Published 29 Jan 2025 in math.NA and cs.NA | (2501.17438v2)

Abstract: We present a novel approach that integrates unfitted finite element methods and neural networks to approximate partial differential equations on complex geometries. Easy-to-generate background meshes (e.g., a simple Cartesian mesh) that cut the domain boundary (i.e., they do not conform to it) are used to build suitable trial and test finite element spaces. The method seeks a neural network that, when interpolated onto the trial space, minimises a discrete norm of the weak residual functional on the test space associated to the equation. As with unfitted finite elements, essential boundary conditions are weakly imposed by Nitsche's method. The method is robust to variations in Nitsche coefficient values, and to small cut cells. We experimentally demonstrate the method's effectiveness in solving both forward and inverse problems across various 2D and 3D complex geometries, including those defined by implicit level-set functions and explicit stereolithography meshes. For forward problems with smooth analytical solutions, the trained neural networks achieve several orders of magnitude smaller $H1$ errors compared to their interpolation counterparts.
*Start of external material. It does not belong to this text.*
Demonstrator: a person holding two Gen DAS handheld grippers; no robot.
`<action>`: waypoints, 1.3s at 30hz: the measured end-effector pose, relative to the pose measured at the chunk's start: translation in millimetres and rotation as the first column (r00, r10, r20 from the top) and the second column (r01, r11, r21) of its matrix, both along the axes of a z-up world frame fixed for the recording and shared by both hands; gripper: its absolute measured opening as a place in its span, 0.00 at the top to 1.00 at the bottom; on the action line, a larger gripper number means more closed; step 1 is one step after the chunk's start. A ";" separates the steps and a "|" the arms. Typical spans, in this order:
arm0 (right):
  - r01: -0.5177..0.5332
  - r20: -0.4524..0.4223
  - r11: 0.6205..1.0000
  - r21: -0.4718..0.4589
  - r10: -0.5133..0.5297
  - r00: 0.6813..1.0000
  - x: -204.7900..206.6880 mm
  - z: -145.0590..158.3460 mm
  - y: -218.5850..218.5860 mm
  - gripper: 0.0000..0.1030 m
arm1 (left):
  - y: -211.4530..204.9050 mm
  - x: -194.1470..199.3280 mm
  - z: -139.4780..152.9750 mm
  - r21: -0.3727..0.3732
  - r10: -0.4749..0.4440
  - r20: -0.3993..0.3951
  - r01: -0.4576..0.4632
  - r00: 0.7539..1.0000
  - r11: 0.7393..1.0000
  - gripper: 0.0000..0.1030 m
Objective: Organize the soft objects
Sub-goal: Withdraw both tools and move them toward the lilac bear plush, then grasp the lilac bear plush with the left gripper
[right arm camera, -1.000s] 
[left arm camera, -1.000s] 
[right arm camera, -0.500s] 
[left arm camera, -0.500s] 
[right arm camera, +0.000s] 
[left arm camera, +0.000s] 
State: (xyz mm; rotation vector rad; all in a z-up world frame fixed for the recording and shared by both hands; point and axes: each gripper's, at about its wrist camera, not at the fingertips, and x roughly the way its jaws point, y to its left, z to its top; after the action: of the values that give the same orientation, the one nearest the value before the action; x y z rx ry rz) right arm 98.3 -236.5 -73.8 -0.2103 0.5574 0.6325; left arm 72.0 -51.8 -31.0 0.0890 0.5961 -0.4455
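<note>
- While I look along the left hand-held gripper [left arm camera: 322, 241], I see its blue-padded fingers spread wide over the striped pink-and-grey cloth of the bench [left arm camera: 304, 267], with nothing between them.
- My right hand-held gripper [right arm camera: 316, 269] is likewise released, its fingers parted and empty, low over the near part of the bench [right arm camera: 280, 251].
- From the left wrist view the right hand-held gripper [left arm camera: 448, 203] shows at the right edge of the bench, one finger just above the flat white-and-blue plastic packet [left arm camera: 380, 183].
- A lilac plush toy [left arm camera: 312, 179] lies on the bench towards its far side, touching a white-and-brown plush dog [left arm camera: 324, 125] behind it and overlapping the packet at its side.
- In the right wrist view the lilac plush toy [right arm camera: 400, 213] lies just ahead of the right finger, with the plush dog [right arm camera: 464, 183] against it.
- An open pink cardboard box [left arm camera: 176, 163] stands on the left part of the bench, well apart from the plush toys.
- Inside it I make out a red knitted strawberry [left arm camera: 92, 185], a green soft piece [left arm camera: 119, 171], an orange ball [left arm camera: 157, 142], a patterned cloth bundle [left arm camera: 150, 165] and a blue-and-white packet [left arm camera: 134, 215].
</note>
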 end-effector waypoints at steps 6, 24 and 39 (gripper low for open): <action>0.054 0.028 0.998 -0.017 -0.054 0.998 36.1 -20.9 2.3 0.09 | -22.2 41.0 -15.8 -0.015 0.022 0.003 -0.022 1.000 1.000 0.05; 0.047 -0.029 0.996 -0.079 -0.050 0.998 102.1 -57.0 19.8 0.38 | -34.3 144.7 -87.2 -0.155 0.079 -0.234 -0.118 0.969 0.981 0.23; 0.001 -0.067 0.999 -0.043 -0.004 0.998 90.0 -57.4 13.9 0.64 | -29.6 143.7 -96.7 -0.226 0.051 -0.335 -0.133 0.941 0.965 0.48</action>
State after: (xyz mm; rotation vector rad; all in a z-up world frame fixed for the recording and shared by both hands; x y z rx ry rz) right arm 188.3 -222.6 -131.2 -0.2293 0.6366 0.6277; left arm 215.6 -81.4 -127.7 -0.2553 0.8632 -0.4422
These interpolations also maintain expected $h$- and $p$-convergence rates. Using the same amount of training points, the method is faster than standard PINNs (on both GPU and CPU architectures) while achieving similar or superior accuracy. Moreover, using a discrete dual norm of the residual (achieved by cut cell stabilisation) remarkably accelerates neural network training and further enhances robustness to the choice of Nitsche coefficient values. The experiments also show the method's high accuracy and reliability in solving inverse problems, even with incomplete observations.